Asumir semejante transitividad no resulta demasiado descabellado. De hecho, algunas mediciones recientes lo justifican: el más reciente Latinobarómetro, por ejemplo, señala que, por regla general, la ciudadanía no percibe que los partidos funcionen adecuadamente. Si estos a su vez colonizan las instituciones públicas, sus deficiencias de algún modo acaban reflejadas en el sistema de gobierno que hace suyo la democracia de nuestros días. Cuando efectivamente así ocurre (cuestión que tampoco requiere demasiada imaginación), y además se proyecta en el tiempo, cuesta exigir a la ciudadanía que encuentre amparo en el poder público. De esta forma, la desconfianza ciudadana hacia los partidos es causa y consecuencia del declive en el apoyo a las instituciones democráticas. Cabe hablar, pues, del efecto sedimentación que surte la desconfianza en los partidos sobre la confianza en la democracia.
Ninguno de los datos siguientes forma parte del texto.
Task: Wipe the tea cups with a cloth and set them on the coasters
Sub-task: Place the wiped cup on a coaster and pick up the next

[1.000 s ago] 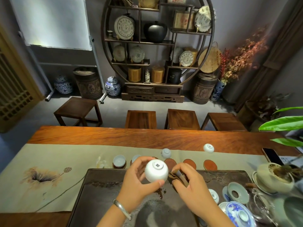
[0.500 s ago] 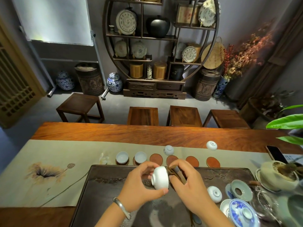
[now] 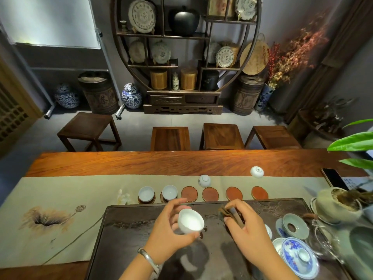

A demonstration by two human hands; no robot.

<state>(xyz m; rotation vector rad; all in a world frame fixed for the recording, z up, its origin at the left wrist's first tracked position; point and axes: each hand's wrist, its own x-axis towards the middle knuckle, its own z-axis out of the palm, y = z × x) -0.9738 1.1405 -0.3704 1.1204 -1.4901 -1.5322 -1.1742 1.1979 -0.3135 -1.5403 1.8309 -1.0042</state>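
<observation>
My left hand [image 3: 167, 229] holds a white tea cup [image 3: 190, 220] upright, mouth up, above the dark tea tray [image 3: 125, 239]. My right hand [image 3: 247, 225] grips a folded brown cloth [image 3: 230, 214], a little to the right of the cup and apart from it. Two cups [image 3: 146, 194] [image 3: 169, 192] stand on the two left coasters. To their right lie several bare round brown coasters [image 3: 189, 194] in a row. Two more cups lie upside down beyond the row [image 3: 204, 180] [image 3: 257, 171]. Another cup [image 3: 268, 231] is partly hidden behind my right hand.
A blue-and-white lidded bowl [image 3: 298, 254], a strainer dish [image 3: 294, 226], a glass pitcher [image 3: 331, 241] and a pot with tea leaves [image 3: 335, 203] crowd the right end. A phone [image 3: 333, 178] lies on the wooden table [image 3: 141, 162]. A beige runner [image 3: 60, 195] covers its near part.
The cup has turned from bottom-up to mouth-up in my left hand. The cloth hand has drawn away from it to the right.
</observation>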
Súmese la cuestión de la corrupción administrativa –tan presente por estos tiempos y en cuyo seno suelen encontrarse prominentes figuras partidarias— y la ecuación queda planteada de tal forma que la desafección frente a la democracia misma y la desconfianza en el sistema de partidos corren en paralelo. Aquella tiene vocación de aumentar en la misma medida en que sedimente la desconfianza en el mundillo partidario. Una termina por ser directamente proporcional a la otra. Consecuentemente, quien desconfía del sistema de partidos sospechará también –y acaso con razón— del sistema democrático.
Lo que todo esto pone de manifiesto es que el fomento de la democracia interna es, hoy, una tarea inaplazable. En verdad, ambas dimensiones de nuestra democracia requieren compromiso constante, cuidados cotidianos y estímulos periódicos, so pena de morir por inactividad o inanición. Pero insistir en la inyección de la democracia a lo interno del sistema de partidos se revela, a la fecha, más imprescindible que nunca. De lo contrario, las tendencias siniestras que hoy acechan la política contemporánea terminarán por engullir al sistema de partidos y a la democracia misma. Como un hoyo negro, que arrastra todo lo que encuentra. O como el fuego, que lo quema todo a su paso.